Design Rules Checking (DRC) is the area of Electronic Design Automation software that concerns itself with checking if rules set by physical manufacturers of chips are satisfied in particular chip designs.
DRC software usually takes as input chip design in GDSII standard format.
Design Rules are expressed as mathematical formulas with boolean, connectivity, and geometrical operations taking as arguments layers of material in chips as boolean functions and producing as outputs various violations found in design. Examples of operations: AND, NOT, CONNECTED, INSIDE, EXTERNAL.
Design Rules are set by physical manufacturers like TSMC, IBM, Intel and significantly different for each of them. They change with every major improvement in manufacturing process. Particularly with every level of scaling (further miniaturization) Design Rules become significantly more complex.
Every DRC product defines some language to describe the operations needed to be performed in DRC.
Major products in DRC area of EDA are:
- Calibre by Mentor Graphics having 80% (?) of the market. Calibre replaced Dracula in mid-1990s.
- Dracula by Cadence Design Systems having 10% (?) of the market. Although Calibre dominates Dracula still has small but persistant market share.
Some semiconductor companies have their own proprietary DRC software.
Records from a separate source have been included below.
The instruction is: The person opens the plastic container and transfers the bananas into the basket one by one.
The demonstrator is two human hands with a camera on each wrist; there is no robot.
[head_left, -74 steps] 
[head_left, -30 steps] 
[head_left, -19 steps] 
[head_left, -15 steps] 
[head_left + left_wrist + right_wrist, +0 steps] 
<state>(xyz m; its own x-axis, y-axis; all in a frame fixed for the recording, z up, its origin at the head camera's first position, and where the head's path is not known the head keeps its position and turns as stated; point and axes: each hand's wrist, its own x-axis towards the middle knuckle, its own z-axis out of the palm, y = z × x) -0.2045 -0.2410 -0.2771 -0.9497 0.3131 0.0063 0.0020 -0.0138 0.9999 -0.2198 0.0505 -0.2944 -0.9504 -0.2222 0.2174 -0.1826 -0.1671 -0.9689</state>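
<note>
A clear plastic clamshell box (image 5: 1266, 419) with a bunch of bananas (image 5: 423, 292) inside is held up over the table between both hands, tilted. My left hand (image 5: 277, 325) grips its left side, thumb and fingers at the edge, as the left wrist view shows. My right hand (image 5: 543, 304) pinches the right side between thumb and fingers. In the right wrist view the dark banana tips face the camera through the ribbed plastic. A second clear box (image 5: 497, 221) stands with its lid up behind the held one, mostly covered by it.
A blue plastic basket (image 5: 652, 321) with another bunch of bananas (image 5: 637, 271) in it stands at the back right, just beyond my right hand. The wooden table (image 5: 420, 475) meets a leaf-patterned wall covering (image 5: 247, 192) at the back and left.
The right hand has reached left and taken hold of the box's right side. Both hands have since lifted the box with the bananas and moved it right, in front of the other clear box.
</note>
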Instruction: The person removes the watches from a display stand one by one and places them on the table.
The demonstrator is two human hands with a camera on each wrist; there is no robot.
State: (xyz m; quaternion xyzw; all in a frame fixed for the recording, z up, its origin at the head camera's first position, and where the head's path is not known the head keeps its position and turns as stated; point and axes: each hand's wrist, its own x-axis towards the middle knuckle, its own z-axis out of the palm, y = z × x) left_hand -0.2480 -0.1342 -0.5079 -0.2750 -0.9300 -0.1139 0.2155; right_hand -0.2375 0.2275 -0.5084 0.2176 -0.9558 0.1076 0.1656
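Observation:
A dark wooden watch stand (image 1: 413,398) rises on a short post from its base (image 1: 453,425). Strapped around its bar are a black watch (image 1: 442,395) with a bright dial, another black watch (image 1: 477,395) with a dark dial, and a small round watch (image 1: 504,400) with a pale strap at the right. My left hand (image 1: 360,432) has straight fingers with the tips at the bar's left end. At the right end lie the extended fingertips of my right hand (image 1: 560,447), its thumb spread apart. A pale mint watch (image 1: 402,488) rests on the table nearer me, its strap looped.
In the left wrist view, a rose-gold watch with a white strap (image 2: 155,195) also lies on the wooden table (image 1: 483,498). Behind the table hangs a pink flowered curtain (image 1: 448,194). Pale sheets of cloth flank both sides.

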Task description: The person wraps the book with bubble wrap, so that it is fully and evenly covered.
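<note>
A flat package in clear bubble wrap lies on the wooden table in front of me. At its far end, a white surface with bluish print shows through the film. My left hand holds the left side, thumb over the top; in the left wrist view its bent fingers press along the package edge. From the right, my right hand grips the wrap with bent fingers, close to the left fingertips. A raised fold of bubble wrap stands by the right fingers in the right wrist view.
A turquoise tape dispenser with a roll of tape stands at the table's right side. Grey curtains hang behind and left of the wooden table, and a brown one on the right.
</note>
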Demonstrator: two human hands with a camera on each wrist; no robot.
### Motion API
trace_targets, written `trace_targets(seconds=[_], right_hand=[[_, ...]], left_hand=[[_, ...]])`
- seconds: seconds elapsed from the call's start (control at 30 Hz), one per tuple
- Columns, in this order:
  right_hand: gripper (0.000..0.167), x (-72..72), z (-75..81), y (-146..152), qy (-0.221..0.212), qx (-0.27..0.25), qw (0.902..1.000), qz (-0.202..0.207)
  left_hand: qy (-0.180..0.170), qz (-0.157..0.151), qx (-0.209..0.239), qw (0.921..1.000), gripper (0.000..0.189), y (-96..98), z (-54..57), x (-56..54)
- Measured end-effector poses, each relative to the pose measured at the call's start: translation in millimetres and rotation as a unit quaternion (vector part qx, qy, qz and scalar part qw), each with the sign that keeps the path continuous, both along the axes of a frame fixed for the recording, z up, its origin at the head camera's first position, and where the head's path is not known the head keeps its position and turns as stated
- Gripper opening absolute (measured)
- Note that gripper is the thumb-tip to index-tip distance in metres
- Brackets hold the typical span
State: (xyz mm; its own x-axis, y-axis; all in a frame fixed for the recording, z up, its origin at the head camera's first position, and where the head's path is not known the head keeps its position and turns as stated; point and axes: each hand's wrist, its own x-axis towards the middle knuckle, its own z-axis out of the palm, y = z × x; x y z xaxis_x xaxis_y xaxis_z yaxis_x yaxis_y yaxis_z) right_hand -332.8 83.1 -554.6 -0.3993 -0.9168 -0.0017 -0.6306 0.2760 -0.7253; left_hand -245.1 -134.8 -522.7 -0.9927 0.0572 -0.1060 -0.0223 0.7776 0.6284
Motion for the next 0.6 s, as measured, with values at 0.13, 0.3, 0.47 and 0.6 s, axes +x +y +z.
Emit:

DRC is very resource-intense. Customers often have to wait up to a week to get the result of DRC check for modern designs.
DRC products are used primarily by semiconductor companies developing chip designs. But small part of the market is comprised from companies developing standard cell libraries to verify compliance of their products with Design Rules.
Estimated annual sales of DRC software are in $200-$300 million range.